The following cases are important in the area of conflict of interest.

Regal (Hastings) Ltd v Gulliver 1942
The facts: The company owned a cinema. It had the opportunity of acquiring two more cinemas through a
subsidiary to be formed with an issued capital of £5,000. However the company could not proceed with
this scheme since it only had £2,000 available for investment in the subsidiary.
The directors and their friends therefore subscribed £3,000 for shares of the new company to make up the
required £5,000. The chairman acquired his shares not for himself but as nominee of other persons. The
company's solicitor also subscribed for shares. The share capital of the two companies (which then
owned three cinemas) was sold at a price which yielded a profit of £2.80 per share of the new company in
which the directors had invested. The new controlling shareholder of the company caused it to sue the
directors to recover the profit which they had made.
Decision:
(a) The directors were accountable to the company for their profit since they had obtained it from an
opportunity which came to them as directors.
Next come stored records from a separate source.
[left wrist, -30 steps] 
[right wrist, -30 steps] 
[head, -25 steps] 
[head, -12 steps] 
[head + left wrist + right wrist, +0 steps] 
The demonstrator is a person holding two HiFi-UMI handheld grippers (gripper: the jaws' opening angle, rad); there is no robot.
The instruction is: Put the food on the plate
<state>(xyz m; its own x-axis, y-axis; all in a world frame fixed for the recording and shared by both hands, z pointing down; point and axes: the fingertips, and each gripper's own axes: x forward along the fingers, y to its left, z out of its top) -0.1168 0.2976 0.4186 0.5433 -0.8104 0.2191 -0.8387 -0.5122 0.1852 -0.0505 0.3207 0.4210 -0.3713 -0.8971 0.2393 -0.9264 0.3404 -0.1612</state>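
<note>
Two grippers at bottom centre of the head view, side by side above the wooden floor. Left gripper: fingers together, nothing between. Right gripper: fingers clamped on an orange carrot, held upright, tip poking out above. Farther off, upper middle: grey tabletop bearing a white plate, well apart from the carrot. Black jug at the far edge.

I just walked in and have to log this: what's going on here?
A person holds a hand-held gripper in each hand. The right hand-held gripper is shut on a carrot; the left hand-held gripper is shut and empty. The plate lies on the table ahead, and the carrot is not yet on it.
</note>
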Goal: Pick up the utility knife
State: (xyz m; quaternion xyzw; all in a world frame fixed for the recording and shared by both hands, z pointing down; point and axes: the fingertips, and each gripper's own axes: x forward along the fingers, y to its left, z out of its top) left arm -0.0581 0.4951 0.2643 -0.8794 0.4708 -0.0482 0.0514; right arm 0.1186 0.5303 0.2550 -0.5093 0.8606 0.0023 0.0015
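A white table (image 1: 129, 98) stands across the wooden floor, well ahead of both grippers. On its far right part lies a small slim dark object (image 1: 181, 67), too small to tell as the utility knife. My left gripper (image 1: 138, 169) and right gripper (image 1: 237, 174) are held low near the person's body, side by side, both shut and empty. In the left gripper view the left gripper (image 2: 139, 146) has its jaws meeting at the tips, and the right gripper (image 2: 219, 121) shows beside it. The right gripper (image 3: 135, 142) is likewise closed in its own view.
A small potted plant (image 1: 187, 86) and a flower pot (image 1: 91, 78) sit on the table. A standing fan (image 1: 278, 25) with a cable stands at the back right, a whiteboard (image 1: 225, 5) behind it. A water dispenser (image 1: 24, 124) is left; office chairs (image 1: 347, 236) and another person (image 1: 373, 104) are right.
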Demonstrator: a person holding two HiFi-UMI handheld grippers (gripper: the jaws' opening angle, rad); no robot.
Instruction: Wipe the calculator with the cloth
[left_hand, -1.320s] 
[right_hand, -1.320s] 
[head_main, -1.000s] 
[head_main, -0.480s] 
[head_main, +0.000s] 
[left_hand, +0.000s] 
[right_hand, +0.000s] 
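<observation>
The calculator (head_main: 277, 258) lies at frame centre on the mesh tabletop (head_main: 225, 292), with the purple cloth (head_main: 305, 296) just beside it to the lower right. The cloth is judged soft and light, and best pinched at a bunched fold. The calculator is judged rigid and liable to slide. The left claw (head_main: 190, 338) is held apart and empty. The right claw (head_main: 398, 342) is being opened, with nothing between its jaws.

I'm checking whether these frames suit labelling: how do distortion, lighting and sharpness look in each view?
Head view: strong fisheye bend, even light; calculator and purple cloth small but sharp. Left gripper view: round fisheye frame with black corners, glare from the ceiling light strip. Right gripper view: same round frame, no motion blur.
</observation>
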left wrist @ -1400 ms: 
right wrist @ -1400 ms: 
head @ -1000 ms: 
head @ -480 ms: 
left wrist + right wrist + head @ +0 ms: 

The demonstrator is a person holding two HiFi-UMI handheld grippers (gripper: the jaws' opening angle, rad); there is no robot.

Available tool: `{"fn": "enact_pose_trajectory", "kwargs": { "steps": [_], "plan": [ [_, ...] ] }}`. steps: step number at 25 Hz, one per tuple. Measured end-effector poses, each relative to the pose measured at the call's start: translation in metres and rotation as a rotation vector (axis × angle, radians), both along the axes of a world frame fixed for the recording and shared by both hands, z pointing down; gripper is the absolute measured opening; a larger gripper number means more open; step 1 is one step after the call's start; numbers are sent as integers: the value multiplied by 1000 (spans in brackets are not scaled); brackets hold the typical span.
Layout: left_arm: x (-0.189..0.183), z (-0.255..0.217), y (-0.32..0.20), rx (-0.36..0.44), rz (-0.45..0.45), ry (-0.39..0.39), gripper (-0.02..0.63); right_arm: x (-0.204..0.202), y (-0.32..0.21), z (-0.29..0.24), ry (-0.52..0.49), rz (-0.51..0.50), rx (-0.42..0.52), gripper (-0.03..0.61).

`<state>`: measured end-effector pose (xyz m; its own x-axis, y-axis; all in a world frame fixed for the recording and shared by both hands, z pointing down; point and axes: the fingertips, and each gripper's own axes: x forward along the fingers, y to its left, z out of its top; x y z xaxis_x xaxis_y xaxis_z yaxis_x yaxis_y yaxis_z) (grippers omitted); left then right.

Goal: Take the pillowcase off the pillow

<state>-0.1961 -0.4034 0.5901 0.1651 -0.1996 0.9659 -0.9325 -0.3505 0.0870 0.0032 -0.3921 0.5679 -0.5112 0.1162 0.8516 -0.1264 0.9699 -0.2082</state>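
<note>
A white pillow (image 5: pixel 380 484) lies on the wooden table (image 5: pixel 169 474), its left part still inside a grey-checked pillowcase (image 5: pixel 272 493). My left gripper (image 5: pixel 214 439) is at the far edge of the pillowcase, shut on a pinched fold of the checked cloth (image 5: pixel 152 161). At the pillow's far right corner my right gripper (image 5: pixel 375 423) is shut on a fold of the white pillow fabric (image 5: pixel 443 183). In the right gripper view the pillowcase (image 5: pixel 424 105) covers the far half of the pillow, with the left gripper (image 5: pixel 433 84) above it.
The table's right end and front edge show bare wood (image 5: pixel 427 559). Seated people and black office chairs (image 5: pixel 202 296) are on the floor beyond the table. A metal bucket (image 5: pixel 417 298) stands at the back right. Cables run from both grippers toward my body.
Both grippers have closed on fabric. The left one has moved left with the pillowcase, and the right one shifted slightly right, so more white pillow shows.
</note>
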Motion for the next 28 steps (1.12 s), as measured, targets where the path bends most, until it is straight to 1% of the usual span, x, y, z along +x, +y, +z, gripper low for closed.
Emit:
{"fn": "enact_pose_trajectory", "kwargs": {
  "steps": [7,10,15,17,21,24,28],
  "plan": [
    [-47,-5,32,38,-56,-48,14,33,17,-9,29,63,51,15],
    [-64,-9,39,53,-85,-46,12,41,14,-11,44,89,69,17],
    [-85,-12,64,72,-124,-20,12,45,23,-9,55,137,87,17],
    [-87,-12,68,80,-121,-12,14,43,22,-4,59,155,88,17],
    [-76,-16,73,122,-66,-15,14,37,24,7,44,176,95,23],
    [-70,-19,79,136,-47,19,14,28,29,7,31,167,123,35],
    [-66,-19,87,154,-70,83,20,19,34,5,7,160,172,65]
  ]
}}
(b) It was immaterial that the company had lost nothing since it had been unable to make the
investment itself.
(c) The directors might have kept their profit if the company had agreed by resolution passed in
general meeting that they should do so. The directors might have used their votes to approve their
action since it was not fraudulent (there was no misappropriation of the company's property).
(d) The chairman was not accountable for the profit on his shares since he did not obtain it for himself.
The solicitor was not accountable for his profit since he was not a director and so was not subject
to the rule of accountability as a director for personal profits obtained in that capacity.